A promising method of determining physiological age in KT candidates is the application of artificial intelligence to the electrocardiogram (ECG Age). ECGs are simple tests recommended for KT candidate assessment.6 The pattern of electrical activity detected on ECG reflects underlying cardiac disease7 and may serve as a digital marker of underlying health, which can be detected with convolutional neural networks, a form of AI. Attia et al has previously shown that artificial intelligence (AI) can be used to augment the information provided by standard ECGs. AI algorithms applied to standard 12-lead ECGs can be used to predict sex, left ventricular dysfunction, incident atrial fibrillation, and chronological age.8–10
While ECGs are a robust predictor of chronological age (r=0.84),7,8 a subset of patients have an ECG Age that is different than their chronological age. This age discrepancy, referred to as an Age Gap, may reflect overall health status and physiological cardiac age.
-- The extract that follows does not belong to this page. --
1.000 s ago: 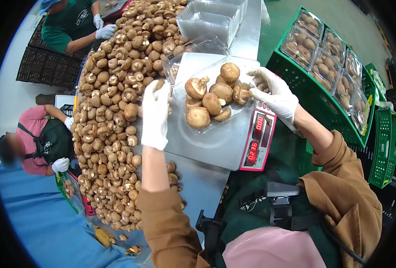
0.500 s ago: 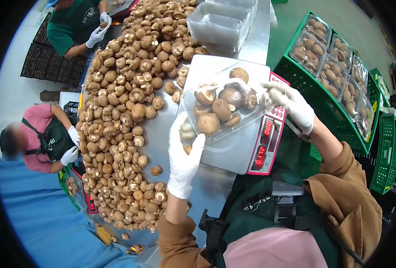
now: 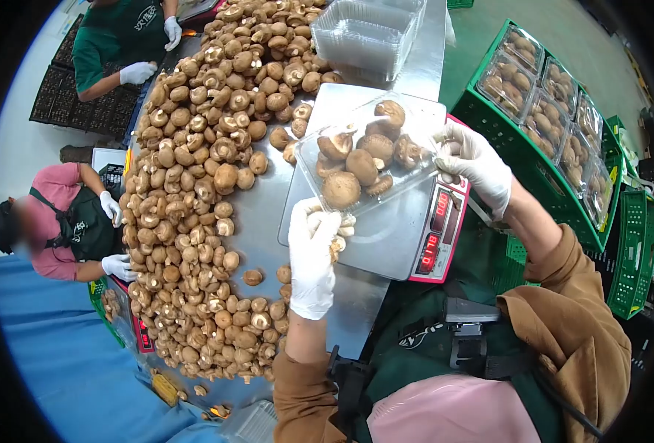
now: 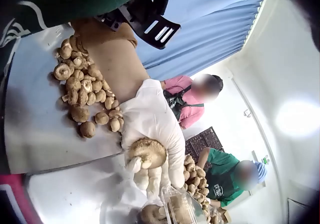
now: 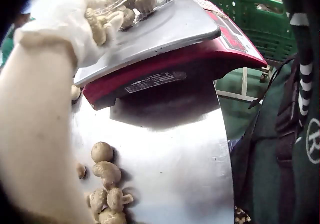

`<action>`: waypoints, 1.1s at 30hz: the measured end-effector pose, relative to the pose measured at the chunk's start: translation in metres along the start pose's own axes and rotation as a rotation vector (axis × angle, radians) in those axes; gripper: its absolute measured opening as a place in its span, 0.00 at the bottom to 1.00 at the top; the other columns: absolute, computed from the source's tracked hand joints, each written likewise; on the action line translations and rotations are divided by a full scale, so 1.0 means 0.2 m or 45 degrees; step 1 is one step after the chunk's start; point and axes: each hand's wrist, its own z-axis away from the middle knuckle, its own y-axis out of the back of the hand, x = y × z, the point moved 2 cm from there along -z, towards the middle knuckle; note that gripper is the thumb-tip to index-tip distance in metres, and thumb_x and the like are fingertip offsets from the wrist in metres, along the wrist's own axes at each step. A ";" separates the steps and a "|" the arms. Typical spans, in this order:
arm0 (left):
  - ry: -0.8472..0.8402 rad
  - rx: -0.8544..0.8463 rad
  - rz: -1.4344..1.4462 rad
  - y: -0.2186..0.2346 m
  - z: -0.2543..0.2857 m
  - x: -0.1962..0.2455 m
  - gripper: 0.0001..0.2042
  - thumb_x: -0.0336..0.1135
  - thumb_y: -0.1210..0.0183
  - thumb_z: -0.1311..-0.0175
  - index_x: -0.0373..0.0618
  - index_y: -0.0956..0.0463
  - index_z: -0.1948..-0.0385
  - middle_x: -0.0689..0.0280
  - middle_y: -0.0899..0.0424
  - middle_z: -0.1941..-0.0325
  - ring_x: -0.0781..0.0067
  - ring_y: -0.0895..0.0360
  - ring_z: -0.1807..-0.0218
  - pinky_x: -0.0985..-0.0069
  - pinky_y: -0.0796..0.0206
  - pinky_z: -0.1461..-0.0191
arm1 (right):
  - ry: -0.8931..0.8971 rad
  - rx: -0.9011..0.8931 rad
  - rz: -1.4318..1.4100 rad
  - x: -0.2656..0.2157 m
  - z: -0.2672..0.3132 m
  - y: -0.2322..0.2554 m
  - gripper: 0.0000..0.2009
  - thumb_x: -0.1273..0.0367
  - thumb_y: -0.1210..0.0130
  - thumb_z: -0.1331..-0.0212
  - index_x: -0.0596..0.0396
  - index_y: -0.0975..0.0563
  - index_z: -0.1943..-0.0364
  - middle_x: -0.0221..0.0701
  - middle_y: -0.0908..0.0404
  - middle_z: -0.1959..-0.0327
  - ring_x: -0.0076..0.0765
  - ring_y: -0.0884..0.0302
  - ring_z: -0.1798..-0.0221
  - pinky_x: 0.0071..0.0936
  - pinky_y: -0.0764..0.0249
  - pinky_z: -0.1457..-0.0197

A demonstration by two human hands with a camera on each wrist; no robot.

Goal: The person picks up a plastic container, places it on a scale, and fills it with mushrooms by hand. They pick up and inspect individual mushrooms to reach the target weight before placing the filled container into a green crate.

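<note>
In the head view, a clear plastic tray (image 3: 397, 188) with several brown shiitake mushrooms (image 3: 362, 167) sits tilted across the plate of a red-edged scale (image 3: 356, 255). My white-gloved left hand (image 3: 312, 262) is at the tray's near-left edge, its fingers curled round a mushroom. The left wrist view shows that mushroom (image 4: 148, 154) against the palm, stem outward. At the tray's right corner, my gloved right hand (image 3: 478, 168) has bent fingers with a mushroom (image 3: 451, 178) partly hidden beneath them. Red digits (image 3: 430, 251) glow on the scale's display.
A long mushroom heap (image 3: 194, 192) covers the table's left side. Stacked clear trays (image 3: 364, 40) stand at the far end. Right of the table, a green crate (image 3: 482, 111) holds packed trays. Two other workers stand across the heap; one wears a pink shirt (image 3: 54, 188).
The left hand has come from the heap's edge to the tray's near side and now grips a mushroom. The right hand has drawn slightly away from the tray. The display reading has changed.
</note>
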 end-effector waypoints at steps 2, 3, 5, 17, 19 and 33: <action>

Attia et al have previously shown that individuals with an elevated Age Gap, in which their ECG Age is older than their chronological age, have more underlying comorbidities.8 Furthermore, patients with an elevated Age Gap experience higher rates of both cardiovascular and all-cause mortality, suggesting that Age Gap is a marker for biological and vascular age.7 Whether ECG Age is associated with mortality risk in KT candidates is unknown. The primary objective of our study was to examine the relationship between ECG Age and mortality among waitlisted KT candidates using a previously developed and validated AI model.
2. MATERIALS AND METHODS
2.1. Study Population.
We conducted a retrospective, longitudinal cohort study involving all adult patients who underwent evaluation for KT alone or simultaneous pancreas/kidney transplant at Mayo Clinic in Minnesota between 12/2014 and 12/2019. If patients underwent any re-evaluations during the study period, we utilized the most recent evaluation for purposes of analysis. Standard, digital, and resting 12-lead ECGs was obtained at each transplant evaluation according to a clinical protocol. Analyses were restricted to candidates who were waitlisted for KT at our center. Our study was approved by the Mayo Clinic Institutional Review Board.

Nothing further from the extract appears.